U.S. Surgeon General Jerome M. Adams got to see people get vaccinated and watch health care workers "bust their tails" providing top notch care to those suffering from the coronavirus.

"The finish line is in sight. And that makes this search different than the other searches, because we know there's an endpoint," Adams said.

"The hardest part of a marathon is the last couple of miles. This has been a marathon in 2020, but the finish line is in sight and we can't afford to stop running," he added.

Doctor Adams said information about a new mutation of the coronavirus found in the United Kingdom is still coming in but there is no indication that the new variant will respond to a vaccine.

"The most important thing that we can do is to double down on our public health measures.
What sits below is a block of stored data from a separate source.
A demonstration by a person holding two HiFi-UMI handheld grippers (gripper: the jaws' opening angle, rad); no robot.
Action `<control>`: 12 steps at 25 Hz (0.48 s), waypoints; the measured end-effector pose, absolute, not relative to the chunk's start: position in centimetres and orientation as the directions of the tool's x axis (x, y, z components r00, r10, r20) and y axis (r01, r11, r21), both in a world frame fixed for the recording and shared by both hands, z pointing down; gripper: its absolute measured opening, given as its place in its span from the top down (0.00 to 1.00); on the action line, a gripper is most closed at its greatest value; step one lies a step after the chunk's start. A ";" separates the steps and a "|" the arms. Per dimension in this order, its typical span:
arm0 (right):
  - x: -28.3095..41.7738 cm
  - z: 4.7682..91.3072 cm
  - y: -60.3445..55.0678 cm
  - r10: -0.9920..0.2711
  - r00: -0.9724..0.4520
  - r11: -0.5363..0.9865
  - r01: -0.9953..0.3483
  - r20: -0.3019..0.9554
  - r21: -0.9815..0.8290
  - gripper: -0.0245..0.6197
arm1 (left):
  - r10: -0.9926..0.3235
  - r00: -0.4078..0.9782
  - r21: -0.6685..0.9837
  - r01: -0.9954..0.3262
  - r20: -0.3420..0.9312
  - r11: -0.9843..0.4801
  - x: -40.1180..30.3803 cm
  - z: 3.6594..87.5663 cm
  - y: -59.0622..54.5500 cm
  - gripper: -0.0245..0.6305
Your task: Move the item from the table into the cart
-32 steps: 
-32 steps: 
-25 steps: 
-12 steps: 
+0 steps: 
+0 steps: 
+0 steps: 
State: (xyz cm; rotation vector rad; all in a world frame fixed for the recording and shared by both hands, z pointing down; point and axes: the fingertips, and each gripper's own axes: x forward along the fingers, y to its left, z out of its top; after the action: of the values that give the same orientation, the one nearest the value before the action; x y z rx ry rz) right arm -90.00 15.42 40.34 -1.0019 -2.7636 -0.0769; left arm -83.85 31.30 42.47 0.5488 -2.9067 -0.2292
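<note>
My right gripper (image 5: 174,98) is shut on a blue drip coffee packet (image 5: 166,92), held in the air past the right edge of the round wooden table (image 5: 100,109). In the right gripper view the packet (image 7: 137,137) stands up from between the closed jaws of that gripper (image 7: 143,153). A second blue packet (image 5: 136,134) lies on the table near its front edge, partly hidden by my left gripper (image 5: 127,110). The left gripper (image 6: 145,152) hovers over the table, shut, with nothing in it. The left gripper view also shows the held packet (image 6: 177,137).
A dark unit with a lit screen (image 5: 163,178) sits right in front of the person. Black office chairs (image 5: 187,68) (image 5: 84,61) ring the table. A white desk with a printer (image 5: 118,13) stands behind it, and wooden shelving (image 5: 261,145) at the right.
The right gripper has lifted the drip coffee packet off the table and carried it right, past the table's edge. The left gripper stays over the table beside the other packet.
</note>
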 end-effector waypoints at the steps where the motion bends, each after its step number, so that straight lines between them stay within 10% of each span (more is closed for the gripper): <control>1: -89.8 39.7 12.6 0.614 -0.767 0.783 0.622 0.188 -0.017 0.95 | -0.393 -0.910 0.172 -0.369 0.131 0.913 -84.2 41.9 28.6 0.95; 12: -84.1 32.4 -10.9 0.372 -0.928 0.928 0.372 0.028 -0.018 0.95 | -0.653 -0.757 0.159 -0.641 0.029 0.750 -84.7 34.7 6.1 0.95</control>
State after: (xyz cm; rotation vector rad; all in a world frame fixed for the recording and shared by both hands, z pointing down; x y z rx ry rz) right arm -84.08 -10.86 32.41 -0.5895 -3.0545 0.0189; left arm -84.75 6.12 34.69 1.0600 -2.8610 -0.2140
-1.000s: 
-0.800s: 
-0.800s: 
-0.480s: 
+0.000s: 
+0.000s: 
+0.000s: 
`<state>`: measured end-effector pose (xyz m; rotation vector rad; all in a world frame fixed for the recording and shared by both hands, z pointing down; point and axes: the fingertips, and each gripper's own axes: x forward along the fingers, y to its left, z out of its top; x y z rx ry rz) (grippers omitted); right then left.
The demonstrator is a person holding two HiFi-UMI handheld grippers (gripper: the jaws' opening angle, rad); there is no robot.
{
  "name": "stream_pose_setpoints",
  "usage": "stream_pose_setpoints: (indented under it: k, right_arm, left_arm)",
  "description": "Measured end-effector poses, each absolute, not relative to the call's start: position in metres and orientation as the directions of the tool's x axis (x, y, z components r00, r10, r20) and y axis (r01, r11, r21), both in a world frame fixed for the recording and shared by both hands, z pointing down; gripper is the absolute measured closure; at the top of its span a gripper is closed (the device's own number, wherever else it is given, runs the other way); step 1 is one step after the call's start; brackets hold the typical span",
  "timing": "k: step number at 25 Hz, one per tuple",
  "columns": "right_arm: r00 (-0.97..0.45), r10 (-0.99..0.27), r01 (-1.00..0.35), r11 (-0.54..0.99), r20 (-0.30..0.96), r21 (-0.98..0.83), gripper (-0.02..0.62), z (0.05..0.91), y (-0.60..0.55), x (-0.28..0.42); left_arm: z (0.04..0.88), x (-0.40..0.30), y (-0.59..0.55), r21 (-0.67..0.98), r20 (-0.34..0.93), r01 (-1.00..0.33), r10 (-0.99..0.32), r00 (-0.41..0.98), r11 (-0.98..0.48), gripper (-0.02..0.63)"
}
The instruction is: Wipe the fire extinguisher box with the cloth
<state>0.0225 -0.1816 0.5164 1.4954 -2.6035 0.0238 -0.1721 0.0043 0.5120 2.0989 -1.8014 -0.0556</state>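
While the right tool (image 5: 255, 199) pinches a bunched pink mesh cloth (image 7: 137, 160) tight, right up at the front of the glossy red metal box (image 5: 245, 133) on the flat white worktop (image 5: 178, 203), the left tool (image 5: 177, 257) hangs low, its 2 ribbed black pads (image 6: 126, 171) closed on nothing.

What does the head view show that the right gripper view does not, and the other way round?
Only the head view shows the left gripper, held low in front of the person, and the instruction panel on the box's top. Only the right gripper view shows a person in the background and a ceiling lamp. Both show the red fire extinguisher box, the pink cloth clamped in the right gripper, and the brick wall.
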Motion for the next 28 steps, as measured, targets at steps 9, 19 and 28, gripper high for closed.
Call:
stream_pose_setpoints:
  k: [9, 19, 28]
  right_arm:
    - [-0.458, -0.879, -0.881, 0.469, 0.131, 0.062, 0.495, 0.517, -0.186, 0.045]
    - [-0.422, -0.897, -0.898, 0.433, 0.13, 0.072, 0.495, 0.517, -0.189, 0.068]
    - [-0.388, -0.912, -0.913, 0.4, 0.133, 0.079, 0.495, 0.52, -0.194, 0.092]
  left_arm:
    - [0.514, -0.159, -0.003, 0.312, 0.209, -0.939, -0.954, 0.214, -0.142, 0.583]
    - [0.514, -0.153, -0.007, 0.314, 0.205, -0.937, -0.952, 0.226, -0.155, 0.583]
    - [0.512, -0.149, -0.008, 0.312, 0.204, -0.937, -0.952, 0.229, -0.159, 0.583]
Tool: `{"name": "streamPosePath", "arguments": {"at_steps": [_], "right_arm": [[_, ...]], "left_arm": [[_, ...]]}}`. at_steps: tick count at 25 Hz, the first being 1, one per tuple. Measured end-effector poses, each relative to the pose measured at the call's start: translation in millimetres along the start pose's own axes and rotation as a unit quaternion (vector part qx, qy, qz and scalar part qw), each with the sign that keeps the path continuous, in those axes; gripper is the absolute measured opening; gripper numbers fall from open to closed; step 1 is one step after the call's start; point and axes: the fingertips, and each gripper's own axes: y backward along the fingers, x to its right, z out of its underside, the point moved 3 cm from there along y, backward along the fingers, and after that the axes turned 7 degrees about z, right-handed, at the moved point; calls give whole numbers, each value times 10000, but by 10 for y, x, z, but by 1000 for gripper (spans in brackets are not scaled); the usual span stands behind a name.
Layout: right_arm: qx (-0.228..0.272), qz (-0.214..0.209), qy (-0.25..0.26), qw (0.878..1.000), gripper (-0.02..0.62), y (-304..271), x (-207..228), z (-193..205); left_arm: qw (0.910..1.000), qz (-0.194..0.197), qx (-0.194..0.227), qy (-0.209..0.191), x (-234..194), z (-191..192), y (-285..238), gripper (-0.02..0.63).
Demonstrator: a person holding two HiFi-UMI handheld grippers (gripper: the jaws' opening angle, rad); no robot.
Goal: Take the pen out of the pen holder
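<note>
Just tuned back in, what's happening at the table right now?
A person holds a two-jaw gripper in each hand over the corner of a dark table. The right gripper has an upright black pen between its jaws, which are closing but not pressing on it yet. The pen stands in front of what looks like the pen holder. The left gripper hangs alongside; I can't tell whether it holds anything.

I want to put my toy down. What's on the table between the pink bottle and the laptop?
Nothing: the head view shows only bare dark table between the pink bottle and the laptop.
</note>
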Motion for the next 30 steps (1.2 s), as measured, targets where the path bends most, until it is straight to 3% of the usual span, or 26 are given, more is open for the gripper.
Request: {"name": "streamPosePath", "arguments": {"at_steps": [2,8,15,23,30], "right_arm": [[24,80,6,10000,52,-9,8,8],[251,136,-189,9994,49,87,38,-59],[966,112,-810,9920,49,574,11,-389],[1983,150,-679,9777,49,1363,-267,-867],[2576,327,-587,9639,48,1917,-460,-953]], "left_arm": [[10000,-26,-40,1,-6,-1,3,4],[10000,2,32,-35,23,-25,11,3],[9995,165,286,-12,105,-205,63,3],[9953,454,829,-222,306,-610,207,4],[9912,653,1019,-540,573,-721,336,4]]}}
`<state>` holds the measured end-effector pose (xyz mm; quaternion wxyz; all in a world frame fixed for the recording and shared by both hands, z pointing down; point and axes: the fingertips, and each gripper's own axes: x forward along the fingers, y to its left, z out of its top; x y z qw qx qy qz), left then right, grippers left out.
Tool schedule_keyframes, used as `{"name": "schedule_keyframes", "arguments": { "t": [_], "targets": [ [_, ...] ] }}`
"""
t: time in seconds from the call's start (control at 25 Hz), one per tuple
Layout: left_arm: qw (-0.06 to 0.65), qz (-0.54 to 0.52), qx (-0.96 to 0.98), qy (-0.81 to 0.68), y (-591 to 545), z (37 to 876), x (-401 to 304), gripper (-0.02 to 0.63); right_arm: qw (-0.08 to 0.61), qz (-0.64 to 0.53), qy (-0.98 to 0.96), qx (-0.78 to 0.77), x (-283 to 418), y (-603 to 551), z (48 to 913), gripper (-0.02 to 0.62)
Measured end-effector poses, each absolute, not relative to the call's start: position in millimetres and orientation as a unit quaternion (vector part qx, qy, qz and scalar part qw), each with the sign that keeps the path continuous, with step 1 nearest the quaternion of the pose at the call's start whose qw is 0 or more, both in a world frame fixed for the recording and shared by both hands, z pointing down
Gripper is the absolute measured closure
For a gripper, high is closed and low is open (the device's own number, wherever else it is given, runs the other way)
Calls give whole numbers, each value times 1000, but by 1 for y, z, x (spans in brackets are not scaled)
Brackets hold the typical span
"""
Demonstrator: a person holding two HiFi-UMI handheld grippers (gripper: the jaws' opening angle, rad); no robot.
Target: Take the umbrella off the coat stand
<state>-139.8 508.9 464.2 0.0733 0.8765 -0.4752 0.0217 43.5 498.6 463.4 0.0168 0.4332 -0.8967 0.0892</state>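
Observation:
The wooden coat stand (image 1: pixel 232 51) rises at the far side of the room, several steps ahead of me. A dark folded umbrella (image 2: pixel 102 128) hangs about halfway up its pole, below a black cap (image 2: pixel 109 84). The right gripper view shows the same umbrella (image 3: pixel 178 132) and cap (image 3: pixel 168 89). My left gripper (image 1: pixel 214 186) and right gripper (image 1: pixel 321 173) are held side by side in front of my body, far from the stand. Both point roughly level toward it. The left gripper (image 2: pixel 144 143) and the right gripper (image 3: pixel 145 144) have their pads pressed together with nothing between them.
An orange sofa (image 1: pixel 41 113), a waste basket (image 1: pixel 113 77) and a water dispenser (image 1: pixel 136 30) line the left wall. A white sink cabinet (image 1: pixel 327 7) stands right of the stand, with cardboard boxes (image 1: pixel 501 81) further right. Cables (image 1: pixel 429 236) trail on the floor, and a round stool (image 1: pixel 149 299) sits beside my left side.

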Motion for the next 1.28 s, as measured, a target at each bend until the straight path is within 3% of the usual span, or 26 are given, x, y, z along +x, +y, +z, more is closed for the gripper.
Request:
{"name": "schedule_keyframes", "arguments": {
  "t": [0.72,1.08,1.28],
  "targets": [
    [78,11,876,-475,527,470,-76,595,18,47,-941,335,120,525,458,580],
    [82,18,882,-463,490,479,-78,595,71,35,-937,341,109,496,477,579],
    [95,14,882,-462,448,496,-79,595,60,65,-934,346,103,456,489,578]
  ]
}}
One of the things we are considering is working with the airlines to encourage testing of people before they get on flights," Adams said. "But if we continue to follow the public health measures that are out there, and that the people in Illinois are increasingly doing a better and better job, whatever this variant is, we will be able to defeat it."

Adams said concerns from communities of color about vaccinations are real, and based in history where the federal government conducted experiments on Black men decades ago.

"I think we have to be a little more sympathetic and where we can be a lot more empathetic. I want people to understand, they've heard about the Tuskegee experiments, but a lot of people don't know the details. In 1932 the federal government started a study where they were looking to see the impacts of syphilis on African American men. And they signed people up for the study with the promise of free health care. Fifteen years into the study, penicillin was determined to be a cure for syphilis and they had the option of treating these men, and they chose not to treat these men," Adams said.

He added that the study went for 40 years and that the African American men were not treated. And this study went along for 40 years, with several surgeons general at the helm Caucasian gentlemen. And these men went untreated.

"This is just truly horrific. And this is why people of color, don't trust the government, don't trust medical institutions, in many cases, it comes from a real place and we have to acknowledge that," Adams said, who added that there's no way that incident could ever happen again.

"This COVID vaccine was developed in part by an African American woman at the National Institutes of Health. There were people enrolled in the studies, who were Black and Brown Hispanic, African American, Native American," Adams said. "All of these are reasons why I feel safe in this with this vaccine, and why I feel that I'm studying like Tuskegee could never happen again and certainly isn't happening in this instance, when we need to engage with trusted community partners, and lead by example."

So we're working with faith leaders because we know in many cases people will do something because their pastor their rabbi or imam says to do it, even if they won't do it because the Surgeon General says to do it. We know that people trust their local doctor, or their local nurse or their local pharmacist and we need to make sure they have the facts. These are trusted community gatekeepers, so that they can help the people who trust them feel confident in the vaccine," Adams said. "Then we need to let them see people of color getting vaccinated again. It's why I got vaccinated publicly."